> [DESCRIPTION OF THE TASK] As you work through the listing below, copy each line exactly and drop the images.

···

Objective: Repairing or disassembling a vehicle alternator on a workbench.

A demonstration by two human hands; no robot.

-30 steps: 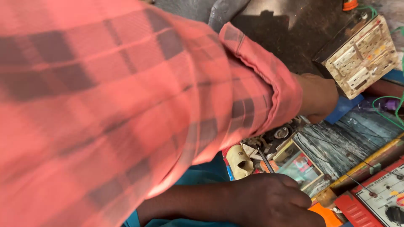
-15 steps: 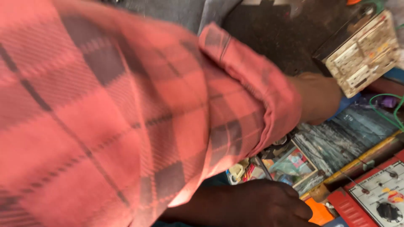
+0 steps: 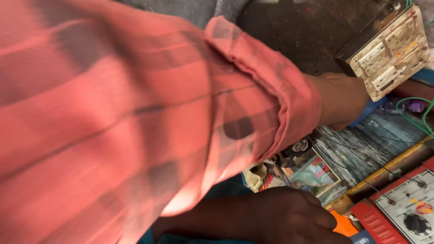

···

> [RESULT FOR THIS TASK]
Objective: Repairing or disassembling a vehicle alternator on a workbench.

A demonstration by two human hands; no robot.

-30 steps: 
-15 steps: 
+0 steps: 

There is no more to this output.